[Stored items]
————
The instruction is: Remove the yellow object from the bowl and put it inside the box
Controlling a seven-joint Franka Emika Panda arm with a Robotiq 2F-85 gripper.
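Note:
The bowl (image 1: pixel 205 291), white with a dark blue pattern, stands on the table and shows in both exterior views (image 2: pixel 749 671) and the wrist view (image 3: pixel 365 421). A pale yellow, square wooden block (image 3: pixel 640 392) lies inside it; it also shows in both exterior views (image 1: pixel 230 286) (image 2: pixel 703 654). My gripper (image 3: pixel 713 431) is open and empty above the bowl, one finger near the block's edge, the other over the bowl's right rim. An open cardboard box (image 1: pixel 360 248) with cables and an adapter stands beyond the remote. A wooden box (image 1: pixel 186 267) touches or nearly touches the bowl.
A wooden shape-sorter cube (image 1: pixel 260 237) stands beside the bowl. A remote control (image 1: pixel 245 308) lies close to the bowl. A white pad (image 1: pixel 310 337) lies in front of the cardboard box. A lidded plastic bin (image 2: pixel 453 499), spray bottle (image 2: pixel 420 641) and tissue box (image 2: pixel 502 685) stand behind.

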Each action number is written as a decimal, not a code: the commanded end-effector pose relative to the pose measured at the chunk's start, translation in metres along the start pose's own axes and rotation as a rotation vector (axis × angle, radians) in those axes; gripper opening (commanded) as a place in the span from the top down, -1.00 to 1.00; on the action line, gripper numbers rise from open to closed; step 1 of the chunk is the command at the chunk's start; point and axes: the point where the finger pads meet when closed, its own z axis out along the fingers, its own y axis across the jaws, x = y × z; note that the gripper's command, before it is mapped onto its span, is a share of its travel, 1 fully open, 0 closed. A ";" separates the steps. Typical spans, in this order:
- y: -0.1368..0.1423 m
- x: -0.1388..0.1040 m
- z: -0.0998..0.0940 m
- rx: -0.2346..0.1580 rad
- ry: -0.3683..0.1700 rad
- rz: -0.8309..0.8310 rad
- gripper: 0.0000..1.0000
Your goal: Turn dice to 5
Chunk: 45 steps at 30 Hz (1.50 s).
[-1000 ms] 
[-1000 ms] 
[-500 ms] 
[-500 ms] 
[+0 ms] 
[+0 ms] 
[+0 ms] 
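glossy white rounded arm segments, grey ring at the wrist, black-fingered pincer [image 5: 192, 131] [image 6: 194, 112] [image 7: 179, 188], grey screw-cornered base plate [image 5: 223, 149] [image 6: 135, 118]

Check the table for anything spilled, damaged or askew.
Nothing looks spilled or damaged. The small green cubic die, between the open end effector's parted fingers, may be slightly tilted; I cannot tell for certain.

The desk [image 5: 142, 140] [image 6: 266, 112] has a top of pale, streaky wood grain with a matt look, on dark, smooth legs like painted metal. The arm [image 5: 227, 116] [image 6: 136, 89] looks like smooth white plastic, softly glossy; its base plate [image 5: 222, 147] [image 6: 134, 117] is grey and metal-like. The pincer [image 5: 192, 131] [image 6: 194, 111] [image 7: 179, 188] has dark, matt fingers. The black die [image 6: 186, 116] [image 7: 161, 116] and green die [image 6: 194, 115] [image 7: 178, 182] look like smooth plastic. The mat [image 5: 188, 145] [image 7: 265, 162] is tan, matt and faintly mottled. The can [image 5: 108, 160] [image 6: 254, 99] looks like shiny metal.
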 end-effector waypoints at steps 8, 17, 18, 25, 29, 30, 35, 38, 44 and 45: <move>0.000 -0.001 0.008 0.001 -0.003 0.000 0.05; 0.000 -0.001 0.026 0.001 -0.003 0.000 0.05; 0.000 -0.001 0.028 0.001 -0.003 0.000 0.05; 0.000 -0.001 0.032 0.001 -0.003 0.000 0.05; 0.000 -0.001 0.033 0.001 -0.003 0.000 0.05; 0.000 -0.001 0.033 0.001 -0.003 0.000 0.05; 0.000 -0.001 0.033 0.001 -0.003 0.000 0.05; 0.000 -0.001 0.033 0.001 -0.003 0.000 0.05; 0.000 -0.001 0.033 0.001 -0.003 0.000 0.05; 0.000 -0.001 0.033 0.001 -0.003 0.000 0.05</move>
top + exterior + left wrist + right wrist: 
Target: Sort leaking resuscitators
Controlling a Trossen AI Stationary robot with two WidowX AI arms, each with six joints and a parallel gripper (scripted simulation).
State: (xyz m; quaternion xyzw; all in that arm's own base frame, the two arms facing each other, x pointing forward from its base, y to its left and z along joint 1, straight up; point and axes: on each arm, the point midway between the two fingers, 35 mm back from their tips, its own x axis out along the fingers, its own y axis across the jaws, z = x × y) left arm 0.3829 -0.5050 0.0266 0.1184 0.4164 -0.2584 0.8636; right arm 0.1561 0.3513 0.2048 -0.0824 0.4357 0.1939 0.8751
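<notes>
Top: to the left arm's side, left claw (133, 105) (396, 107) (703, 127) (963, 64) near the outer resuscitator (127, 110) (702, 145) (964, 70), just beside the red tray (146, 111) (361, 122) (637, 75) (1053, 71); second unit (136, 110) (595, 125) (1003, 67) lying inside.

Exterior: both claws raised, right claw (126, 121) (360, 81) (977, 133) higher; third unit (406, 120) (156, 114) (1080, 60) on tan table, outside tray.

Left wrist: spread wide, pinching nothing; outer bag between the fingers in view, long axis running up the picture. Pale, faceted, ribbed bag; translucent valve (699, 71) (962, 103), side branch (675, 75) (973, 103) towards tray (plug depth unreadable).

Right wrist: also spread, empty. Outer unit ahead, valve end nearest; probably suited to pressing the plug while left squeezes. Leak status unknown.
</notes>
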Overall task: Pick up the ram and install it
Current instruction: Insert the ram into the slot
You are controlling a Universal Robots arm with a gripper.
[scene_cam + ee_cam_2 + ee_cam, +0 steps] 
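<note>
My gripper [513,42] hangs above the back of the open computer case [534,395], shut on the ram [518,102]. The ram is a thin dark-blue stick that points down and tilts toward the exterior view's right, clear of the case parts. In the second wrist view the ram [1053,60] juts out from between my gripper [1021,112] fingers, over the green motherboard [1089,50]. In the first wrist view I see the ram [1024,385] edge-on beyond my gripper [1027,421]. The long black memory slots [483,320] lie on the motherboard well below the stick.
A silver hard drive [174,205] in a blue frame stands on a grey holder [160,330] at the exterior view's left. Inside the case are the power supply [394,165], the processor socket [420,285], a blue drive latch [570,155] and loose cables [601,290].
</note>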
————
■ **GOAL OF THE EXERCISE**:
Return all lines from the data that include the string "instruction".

■ **WRITTEN SOLUTION**:
The instruction is: Remove the yellow object from the bowl and put it inside the box
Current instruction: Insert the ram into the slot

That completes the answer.